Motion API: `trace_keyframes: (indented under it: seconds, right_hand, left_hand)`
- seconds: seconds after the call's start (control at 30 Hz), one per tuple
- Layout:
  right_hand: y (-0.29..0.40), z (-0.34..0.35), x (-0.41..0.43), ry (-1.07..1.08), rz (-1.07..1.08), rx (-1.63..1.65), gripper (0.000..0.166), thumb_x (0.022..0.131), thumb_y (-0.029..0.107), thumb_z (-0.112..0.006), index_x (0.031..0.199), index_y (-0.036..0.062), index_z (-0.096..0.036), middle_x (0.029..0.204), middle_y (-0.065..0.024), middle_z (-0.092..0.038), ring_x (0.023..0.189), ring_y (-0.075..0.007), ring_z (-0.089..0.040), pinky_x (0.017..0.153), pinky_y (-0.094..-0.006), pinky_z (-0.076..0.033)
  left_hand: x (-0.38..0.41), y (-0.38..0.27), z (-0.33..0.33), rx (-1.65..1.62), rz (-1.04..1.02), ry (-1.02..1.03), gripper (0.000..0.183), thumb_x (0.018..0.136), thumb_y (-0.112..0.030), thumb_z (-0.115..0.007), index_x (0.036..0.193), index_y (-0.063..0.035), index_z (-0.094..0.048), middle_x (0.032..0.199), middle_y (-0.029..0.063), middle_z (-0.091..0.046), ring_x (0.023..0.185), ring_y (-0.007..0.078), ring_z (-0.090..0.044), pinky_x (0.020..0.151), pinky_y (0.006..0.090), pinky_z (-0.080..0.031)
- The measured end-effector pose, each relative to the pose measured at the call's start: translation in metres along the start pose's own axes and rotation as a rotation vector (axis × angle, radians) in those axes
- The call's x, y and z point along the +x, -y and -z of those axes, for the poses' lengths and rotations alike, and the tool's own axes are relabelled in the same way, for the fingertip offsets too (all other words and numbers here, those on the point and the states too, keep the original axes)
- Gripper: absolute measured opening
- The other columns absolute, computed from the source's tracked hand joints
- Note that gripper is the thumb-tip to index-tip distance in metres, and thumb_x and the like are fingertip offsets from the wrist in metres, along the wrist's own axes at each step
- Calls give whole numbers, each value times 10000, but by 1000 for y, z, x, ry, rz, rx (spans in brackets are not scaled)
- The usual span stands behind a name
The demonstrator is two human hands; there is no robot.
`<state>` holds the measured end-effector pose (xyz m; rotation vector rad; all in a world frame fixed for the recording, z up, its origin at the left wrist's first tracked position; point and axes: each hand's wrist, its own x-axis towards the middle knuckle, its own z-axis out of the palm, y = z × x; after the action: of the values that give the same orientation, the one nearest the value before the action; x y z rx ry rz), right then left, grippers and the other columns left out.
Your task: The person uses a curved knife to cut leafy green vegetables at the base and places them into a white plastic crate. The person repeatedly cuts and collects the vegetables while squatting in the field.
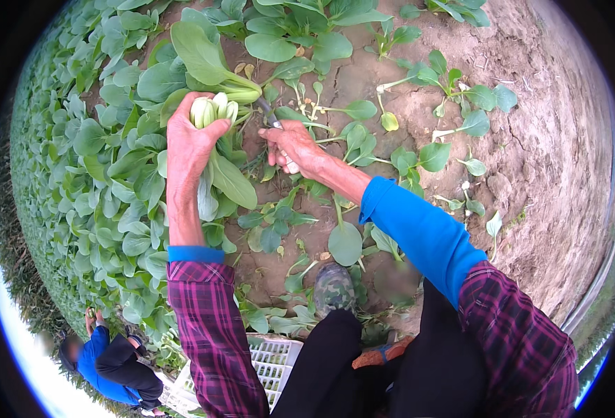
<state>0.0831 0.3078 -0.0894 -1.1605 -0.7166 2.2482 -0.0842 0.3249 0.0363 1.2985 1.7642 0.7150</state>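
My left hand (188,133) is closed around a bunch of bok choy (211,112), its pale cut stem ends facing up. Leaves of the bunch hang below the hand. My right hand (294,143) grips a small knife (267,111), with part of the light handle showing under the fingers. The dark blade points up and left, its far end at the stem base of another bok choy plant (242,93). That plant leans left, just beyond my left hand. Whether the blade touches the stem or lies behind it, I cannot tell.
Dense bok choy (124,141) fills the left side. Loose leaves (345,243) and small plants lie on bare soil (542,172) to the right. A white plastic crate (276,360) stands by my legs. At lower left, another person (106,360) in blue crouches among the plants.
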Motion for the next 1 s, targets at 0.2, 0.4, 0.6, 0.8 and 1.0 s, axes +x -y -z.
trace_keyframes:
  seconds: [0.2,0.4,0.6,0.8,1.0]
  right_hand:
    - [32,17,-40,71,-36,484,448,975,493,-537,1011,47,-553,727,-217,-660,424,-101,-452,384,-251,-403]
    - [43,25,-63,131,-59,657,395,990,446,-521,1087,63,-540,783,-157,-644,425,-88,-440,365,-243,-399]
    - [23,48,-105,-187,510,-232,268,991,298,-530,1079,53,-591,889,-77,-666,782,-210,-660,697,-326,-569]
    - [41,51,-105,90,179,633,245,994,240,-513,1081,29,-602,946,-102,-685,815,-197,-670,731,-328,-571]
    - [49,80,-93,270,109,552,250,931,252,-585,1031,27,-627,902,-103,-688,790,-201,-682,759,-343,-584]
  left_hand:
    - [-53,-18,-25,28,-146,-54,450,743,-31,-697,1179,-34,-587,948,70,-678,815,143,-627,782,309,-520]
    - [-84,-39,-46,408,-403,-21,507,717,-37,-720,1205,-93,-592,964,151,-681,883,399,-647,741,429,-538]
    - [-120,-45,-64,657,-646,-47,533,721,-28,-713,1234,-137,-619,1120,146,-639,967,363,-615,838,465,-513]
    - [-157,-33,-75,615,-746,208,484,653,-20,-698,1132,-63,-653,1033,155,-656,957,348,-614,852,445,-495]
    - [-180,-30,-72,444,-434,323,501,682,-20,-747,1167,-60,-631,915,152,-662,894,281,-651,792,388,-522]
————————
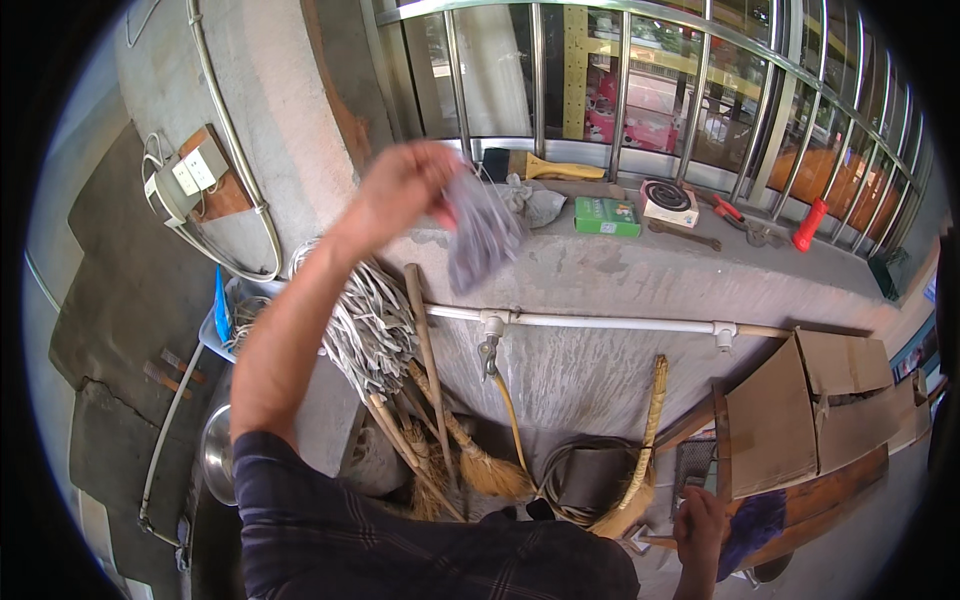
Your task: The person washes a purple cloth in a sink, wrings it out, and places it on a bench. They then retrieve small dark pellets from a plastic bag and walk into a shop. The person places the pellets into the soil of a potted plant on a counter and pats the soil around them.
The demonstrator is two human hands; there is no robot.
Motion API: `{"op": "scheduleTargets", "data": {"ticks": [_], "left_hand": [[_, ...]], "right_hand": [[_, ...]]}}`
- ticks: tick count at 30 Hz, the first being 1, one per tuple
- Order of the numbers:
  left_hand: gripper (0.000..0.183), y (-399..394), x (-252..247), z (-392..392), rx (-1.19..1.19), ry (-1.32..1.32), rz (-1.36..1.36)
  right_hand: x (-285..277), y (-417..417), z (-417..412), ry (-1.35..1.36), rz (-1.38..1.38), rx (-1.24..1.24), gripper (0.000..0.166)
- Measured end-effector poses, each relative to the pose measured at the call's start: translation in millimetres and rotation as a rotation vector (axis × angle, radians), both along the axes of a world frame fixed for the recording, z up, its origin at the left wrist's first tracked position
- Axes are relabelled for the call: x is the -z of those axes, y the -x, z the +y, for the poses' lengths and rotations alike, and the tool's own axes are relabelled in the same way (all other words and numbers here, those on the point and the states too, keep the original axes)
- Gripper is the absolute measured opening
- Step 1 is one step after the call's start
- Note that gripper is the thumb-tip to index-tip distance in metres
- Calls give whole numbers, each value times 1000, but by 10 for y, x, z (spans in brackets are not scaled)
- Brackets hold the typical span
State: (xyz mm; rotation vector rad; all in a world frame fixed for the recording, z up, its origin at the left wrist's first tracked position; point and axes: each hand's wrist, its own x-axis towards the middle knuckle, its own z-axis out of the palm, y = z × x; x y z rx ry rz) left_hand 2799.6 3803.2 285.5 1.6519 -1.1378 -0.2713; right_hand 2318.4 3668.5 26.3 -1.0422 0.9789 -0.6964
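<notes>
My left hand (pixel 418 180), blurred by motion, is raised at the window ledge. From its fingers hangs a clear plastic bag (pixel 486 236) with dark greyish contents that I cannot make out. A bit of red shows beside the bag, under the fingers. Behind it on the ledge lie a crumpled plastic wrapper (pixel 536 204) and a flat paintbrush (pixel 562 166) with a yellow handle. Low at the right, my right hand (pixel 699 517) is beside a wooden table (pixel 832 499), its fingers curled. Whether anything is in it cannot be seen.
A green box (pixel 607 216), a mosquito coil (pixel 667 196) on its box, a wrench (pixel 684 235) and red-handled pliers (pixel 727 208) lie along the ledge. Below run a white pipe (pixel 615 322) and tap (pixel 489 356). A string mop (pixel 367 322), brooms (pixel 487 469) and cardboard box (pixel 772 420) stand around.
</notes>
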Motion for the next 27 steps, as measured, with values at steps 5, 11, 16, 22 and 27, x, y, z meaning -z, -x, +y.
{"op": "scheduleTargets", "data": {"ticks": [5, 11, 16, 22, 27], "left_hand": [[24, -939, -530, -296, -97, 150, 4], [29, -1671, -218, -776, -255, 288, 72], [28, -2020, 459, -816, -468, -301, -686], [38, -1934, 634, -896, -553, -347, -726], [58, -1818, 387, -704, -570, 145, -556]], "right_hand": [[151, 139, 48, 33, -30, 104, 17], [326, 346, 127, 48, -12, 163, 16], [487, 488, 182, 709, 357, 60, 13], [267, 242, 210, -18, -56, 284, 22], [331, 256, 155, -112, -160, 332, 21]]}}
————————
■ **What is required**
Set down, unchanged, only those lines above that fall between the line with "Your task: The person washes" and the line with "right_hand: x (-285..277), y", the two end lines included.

■ **Result of this exercise**
Your task: The person washes a purple cloth in a sink, wrings it out, and places it on a bench. They then retrieve small dark pellets from a plastic bag and walk into a shop. The person places the pellets into the soil of a potted plant on a counter and pats the soil around them.
The demonstrator is two human hands; there is no robot.
Motion API: `{"op": "scheduleTargets", "data": {"ticks": [_], "left_hand": [[_, ...]], "right_hand": [[_, ...]]}}`
- ticks: tick count at 30 Hz, the first being 1, one per tuple
- Order of the numbers:
  left_hand: gripper (0.000..0.183), y (-399..394), x (-252..247), z (-392..392), rx (-1.19..1.19), ry (-1.32..1.32), rz (-1.36..1.36)
  right_hand: x (-285..277), y (-417..417), z (-417..412), ry (-1.35..1.36), rz (-1.38..1.38), rx (-1.24..1.24), gripper (0.000..0.166)

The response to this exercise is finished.